> Material for this task:

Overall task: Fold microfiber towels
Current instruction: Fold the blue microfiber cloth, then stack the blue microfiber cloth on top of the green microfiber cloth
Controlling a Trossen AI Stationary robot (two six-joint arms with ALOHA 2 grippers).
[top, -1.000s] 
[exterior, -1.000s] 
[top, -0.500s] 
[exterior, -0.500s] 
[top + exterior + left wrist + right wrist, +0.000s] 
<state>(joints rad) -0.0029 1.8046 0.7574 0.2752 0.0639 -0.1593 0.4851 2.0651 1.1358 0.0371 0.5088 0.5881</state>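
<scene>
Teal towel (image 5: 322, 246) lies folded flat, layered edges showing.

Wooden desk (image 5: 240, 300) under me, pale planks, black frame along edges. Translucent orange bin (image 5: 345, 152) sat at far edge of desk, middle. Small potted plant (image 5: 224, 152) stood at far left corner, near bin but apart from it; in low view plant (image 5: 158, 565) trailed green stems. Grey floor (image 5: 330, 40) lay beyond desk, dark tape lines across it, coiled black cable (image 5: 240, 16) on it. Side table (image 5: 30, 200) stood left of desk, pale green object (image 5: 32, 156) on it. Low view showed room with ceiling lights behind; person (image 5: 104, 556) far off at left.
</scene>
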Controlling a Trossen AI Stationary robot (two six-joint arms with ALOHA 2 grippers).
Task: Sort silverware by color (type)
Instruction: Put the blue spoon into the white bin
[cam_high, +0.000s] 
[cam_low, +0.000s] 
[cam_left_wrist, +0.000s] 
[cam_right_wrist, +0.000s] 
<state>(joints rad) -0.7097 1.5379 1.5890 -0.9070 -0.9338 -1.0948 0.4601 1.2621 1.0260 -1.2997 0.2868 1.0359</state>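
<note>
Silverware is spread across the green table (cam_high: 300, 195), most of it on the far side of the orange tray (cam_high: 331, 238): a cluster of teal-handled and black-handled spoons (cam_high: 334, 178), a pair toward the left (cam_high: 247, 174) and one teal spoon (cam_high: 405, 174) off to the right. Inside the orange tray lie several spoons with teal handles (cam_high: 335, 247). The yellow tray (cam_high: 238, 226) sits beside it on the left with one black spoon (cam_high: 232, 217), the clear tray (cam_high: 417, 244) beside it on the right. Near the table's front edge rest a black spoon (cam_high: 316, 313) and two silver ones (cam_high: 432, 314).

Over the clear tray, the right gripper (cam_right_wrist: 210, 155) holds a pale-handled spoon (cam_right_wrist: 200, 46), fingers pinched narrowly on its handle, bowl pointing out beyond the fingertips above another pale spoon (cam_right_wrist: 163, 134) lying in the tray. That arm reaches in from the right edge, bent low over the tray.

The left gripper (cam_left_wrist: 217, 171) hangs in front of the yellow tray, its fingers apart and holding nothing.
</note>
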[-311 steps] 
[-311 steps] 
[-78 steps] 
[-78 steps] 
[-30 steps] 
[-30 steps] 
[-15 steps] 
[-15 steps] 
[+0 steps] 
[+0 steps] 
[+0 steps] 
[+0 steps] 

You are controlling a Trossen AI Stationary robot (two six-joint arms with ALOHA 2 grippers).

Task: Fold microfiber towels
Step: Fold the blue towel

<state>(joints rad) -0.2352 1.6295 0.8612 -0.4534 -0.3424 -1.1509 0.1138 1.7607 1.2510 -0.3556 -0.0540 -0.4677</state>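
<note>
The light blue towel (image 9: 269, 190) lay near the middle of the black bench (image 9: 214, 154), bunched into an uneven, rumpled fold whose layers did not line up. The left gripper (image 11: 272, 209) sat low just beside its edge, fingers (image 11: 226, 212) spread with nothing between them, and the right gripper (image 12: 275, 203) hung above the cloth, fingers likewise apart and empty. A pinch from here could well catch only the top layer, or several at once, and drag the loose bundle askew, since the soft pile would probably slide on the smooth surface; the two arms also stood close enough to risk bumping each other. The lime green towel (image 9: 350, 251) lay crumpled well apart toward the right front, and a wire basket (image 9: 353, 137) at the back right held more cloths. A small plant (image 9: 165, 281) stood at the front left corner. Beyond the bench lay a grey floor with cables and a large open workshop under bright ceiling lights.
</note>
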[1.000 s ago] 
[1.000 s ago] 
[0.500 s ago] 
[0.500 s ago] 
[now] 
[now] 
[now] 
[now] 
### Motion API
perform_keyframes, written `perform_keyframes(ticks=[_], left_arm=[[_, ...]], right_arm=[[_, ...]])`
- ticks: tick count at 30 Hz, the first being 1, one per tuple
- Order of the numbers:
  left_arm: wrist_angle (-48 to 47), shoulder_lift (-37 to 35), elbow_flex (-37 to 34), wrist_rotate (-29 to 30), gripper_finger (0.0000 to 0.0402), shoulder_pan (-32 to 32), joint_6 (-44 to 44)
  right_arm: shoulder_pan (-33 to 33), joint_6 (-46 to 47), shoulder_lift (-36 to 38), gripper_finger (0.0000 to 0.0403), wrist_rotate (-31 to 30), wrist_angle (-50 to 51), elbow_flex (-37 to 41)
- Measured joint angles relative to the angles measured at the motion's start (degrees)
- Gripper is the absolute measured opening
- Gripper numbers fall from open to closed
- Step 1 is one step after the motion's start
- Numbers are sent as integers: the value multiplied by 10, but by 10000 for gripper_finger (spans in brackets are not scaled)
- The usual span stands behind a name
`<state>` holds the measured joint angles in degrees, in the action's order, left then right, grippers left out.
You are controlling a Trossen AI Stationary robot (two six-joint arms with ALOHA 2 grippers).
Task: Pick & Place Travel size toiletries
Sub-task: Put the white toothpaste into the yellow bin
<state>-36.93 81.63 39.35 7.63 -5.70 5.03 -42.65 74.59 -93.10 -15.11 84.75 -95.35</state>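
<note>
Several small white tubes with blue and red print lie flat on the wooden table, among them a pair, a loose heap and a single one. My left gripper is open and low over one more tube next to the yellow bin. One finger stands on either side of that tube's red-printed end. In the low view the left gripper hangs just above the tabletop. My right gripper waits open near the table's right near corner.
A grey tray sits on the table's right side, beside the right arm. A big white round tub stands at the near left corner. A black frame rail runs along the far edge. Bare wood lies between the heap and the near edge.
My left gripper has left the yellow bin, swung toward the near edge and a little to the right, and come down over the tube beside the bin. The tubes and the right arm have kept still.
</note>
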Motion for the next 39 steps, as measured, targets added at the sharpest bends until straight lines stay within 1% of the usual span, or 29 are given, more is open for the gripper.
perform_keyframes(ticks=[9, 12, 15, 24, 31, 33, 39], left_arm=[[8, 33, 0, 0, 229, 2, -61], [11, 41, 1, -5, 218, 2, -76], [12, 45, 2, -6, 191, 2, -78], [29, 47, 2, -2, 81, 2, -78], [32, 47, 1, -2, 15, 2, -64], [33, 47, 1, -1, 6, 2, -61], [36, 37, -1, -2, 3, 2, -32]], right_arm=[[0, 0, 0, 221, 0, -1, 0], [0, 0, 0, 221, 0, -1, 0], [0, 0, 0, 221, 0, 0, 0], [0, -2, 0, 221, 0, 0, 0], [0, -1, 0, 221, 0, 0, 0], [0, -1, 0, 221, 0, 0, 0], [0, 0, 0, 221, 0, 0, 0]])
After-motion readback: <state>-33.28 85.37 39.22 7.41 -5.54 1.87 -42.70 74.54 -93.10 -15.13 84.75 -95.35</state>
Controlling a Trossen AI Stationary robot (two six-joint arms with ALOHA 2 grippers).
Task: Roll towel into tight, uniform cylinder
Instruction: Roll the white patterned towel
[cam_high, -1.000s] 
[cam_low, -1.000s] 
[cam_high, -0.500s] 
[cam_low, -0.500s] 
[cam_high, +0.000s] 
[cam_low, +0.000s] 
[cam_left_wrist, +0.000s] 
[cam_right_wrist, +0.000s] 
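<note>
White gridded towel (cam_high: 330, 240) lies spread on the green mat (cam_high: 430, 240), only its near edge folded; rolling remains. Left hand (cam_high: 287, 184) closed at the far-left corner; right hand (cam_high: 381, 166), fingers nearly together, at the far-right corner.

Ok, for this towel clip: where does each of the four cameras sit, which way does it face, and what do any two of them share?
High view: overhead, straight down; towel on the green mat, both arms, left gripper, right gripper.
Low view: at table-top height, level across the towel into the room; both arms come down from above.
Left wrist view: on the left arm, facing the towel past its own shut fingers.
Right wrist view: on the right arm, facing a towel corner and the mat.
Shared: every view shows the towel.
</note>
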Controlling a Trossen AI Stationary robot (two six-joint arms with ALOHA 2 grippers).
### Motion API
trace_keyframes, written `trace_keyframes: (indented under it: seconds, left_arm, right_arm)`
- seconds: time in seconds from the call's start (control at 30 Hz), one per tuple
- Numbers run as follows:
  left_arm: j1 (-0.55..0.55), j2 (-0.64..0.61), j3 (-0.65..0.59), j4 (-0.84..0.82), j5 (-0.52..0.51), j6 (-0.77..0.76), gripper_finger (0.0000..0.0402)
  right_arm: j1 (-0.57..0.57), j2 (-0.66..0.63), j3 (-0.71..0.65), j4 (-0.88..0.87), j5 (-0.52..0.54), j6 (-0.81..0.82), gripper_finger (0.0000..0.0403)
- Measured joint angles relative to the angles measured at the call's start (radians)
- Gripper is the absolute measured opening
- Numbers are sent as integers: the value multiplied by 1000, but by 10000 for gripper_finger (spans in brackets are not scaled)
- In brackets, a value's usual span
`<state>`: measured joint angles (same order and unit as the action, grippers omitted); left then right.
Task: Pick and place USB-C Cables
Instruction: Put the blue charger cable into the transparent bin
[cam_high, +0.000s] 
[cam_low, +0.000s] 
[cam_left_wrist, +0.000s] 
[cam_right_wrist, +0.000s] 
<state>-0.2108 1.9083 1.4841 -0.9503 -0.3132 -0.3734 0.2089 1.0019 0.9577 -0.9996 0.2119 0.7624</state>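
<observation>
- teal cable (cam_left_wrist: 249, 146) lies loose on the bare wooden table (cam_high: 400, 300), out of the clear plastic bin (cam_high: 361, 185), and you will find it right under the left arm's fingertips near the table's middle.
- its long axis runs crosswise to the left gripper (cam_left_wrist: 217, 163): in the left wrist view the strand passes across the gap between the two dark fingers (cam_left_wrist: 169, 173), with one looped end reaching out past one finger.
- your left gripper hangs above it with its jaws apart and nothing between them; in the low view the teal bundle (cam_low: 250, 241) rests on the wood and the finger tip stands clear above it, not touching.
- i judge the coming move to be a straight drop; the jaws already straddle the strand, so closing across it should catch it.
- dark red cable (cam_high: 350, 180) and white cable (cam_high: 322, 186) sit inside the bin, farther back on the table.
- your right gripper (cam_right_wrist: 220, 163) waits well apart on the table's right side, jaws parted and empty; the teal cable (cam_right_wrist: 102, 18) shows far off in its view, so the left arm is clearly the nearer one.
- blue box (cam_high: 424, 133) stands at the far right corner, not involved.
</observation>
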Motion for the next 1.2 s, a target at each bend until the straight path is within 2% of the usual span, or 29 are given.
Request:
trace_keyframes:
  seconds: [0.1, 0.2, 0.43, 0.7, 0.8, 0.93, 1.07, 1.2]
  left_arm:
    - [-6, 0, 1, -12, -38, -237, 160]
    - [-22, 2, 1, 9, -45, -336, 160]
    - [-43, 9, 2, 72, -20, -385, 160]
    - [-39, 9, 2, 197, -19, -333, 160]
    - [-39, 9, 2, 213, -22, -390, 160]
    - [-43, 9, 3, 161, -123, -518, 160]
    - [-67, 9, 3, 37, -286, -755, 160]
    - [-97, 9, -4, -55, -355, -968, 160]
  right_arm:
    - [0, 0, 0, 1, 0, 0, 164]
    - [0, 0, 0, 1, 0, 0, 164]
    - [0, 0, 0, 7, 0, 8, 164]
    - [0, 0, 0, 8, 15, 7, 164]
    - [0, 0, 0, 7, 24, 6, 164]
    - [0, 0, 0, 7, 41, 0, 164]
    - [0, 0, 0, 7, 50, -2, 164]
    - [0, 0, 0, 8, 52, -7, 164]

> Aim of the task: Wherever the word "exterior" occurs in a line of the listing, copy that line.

> Response for this exercise:
[exterior, -1.000s] 
[exterior, -0.500s] 
[top + exterior + left wrist + right wrist, +0.000s] 

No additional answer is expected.